Different Types Of Blades Used In Spinning Lure

By Jeffrey Wood

You lie in wait and anticipation as fishing seasons comes in just a few more weeks. The lake is calling you to go and catch some fish. While looking at the assortment of lures you own, you are not sure which blades to take with you. Spinning lures have blades that vary in use, size, and the like.

Lures are the bait fishermen use to catch small fishes. It generally has a fishing line, one or two hooks, and an eye to tie to the fishing rod. Many have come up with different designs and shapes on the lure to attract the fishes.

Composed of a wire, skirt, and blade, this lure is also known by everyone as spinnerbait.
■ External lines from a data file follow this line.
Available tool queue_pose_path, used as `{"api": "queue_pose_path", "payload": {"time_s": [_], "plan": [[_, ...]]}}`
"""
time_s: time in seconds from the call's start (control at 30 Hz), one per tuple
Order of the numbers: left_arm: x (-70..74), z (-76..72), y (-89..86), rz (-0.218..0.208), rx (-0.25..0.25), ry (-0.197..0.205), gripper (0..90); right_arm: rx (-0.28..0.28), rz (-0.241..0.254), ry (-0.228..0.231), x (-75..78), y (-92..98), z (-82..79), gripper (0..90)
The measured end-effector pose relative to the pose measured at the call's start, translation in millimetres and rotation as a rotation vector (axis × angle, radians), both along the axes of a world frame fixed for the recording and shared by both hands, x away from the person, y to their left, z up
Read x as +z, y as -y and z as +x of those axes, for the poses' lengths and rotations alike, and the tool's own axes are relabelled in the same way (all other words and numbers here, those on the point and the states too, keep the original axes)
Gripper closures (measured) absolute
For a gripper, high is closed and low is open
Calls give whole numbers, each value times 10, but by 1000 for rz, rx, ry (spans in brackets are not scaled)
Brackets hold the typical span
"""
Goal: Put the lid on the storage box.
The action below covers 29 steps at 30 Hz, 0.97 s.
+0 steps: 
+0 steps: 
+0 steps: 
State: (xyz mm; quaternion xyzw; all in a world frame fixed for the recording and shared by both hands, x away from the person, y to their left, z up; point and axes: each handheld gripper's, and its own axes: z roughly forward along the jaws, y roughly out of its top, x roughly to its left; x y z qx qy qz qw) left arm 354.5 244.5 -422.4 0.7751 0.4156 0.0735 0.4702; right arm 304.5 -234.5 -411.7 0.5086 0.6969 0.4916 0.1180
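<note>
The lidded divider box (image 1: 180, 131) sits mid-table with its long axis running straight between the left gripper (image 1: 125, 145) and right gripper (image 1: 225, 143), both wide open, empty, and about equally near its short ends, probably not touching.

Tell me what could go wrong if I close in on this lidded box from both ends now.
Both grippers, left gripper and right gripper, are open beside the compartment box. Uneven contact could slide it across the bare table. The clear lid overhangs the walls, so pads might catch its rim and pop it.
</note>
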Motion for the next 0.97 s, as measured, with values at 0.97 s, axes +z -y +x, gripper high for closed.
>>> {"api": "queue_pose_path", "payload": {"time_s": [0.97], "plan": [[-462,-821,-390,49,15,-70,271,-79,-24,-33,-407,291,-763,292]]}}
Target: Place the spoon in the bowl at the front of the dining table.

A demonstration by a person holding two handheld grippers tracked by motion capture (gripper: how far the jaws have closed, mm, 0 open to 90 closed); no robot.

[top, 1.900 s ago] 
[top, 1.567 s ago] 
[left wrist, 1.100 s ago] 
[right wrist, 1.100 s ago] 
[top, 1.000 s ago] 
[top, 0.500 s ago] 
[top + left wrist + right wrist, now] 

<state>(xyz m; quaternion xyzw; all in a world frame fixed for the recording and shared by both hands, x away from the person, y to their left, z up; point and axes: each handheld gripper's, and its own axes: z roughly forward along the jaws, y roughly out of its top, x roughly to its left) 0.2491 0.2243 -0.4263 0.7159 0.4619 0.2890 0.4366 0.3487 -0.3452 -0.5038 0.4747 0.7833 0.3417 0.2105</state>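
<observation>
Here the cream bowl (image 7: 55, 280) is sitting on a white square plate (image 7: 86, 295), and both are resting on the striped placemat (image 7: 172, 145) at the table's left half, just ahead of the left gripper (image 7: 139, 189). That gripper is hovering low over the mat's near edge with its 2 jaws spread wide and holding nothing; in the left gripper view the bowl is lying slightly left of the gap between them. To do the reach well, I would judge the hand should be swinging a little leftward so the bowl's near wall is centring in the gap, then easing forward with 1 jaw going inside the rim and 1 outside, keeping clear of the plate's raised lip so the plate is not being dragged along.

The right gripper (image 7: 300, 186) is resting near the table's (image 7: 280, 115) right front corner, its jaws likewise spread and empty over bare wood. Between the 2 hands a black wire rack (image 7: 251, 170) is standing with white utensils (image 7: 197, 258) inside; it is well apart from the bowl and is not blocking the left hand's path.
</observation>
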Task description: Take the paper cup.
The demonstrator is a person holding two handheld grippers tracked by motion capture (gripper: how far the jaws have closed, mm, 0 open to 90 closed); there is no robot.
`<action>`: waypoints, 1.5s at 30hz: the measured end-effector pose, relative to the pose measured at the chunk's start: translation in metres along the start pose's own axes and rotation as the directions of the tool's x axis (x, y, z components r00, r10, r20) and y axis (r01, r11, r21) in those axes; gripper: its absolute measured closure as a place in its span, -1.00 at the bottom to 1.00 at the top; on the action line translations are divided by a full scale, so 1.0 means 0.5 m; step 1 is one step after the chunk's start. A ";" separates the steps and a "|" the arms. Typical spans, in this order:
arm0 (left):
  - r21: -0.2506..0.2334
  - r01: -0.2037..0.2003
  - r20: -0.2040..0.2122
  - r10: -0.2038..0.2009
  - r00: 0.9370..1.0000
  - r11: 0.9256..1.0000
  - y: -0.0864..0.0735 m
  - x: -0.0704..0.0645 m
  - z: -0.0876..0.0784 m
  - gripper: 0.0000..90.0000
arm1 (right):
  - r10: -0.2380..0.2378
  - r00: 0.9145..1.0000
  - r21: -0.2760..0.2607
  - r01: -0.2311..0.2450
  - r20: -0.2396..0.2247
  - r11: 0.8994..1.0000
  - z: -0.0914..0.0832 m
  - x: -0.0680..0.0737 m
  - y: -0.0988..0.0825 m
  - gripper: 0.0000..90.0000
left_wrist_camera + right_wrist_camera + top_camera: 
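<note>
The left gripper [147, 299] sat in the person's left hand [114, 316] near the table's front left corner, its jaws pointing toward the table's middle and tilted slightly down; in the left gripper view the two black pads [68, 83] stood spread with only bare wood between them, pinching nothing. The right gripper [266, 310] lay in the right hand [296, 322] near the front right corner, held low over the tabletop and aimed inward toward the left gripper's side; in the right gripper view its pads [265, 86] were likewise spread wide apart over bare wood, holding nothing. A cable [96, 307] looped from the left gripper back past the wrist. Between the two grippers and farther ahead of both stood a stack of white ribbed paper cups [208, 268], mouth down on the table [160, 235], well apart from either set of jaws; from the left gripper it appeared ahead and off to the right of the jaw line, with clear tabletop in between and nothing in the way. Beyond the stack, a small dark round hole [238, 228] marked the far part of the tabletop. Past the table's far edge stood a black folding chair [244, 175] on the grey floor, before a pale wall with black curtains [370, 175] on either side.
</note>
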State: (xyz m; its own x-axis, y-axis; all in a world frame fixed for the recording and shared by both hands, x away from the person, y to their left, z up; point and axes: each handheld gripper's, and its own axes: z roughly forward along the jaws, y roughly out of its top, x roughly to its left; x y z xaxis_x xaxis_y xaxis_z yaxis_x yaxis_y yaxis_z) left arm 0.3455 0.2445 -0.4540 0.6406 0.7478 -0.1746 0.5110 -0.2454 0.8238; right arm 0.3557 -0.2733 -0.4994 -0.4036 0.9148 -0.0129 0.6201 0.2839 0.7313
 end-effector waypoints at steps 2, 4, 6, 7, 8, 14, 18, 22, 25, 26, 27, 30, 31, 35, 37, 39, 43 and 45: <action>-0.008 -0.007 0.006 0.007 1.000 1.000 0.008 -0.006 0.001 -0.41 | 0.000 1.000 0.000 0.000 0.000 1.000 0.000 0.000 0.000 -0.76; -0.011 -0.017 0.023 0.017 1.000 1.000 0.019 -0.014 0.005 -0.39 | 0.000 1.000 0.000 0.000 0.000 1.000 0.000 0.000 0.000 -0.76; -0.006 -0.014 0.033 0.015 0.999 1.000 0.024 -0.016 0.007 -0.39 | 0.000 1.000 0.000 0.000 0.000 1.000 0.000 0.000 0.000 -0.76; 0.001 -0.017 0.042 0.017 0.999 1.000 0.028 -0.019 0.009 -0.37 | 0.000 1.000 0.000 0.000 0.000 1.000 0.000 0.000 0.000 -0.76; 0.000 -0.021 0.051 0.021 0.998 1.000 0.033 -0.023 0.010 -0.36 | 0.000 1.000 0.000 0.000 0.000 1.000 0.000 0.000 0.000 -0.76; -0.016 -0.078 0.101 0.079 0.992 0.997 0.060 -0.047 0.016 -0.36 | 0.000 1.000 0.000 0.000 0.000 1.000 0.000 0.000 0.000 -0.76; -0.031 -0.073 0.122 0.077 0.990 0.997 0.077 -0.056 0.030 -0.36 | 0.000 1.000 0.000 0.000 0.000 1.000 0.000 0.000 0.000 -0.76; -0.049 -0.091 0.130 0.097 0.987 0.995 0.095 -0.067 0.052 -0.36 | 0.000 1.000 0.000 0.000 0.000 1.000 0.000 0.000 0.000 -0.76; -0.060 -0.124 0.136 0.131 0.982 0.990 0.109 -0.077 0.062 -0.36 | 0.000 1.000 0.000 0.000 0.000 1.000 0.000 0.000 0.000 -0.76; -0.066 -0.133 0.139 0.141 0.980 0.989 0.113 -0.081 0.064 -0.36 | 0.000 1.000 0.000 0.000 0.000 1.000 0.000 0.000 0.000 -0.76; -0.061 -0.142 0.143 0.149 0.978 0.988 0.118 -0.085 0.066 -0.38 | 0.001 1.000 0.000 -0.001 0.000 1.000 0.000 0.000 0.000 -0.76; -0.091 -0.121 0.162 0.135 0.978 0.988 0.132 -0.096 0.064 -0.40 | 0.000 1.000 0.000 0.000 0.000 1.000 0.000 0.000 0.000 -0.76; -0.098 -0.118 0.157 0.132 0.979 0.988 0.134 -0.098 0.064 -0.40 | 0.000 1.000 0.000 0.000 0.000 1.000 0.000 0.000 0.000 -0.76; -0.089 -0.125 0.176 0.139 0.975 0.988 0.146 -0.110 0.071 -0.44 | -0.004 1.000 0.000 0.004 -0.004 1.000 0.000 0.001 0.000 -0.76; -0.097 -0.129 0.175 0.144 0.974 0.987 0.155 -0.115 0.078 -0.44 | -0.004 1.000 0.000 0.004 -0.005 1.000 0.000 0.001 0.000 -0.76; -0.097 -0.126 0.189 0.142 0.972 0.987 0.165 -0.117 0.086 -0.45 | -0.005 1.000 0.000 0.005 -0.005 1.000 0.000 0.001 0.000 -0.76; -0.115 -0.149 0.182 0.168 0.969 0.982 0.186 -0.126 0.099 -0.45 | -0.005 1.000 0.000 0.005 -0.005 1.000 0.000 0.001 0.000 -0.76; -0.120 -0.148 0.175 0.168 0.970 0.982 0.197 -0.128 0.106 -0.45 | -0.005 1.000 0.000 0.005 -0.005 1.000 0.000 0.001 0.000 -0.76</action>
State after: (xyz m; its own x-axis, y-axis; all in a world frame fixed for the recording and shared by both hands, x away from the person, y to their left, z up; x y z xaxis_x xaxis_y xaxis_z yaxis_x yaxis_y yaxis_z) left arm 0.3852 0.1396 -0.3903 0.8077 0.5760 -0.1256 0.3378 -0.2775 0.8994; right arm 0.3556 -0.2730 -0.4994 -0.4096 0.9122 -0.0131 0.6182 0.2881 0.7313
The chances of successfully catching the sea creatures will increase when these three are combined. Metal blades are embedded on it to appeal the bait to a bit bigger fishes in addition to the usual smaller ones.

Willow blades are one of the popular and most used blades. Many enthusiasts have come up to the same opinion and conclusion when it comes to this type. It adapts faster to currents due to its streamline shape. As a result, it has a faster speed than any other type of lures.

It has varying sizes which creates an impact on its speed and its adaptability to currents. The best front runner blades tend to be smaller in size. They also keep still in motion when in slow to normal water currents. When in faster currents, they will spin in accordance to its motion.

While the first is fast, this next one is the opposite. The Colorado blades will spin and move in water even when it is slow and calm. Its round shape made it very prone to vibrations than any other types. It is best suited to use when water is steady and when fishes are tranquil in their swimming.

In between the first two blades is Indiana blades. It may not be as fast as the Willow and as slow as the Colorado, it has the best of both worlds. The blades are most appropriately and suitably used in any water conditions. Enthusiasts however do not have much use of this tear drop shaped blade. The few who uses it have them combined with Willow blades for increase of proficiency.

A center crease has divided its flashes into three. This feature is unique in what is known as Oklahoma blade. In comparison to other types, this blade has a tighter spinning motion as well as a tighter vibration. When you have the skirt and blade spread apart, an illusory baby fish or fry is reflected on its surface blade. The sea creatures will assume the blade is part of their school with its allusion to their movements and behavior.

It is important to understand however that all blades vibrate, flash, and spin when in water. They only vary in the degrees of how the blades are made. This makes the fishes underwater to get excited enough to get close to the hook and be pulled out of their habitat. All blades work well in catching fish. You only have to find the right combination in your lure to create a more than adequate result in your fishing.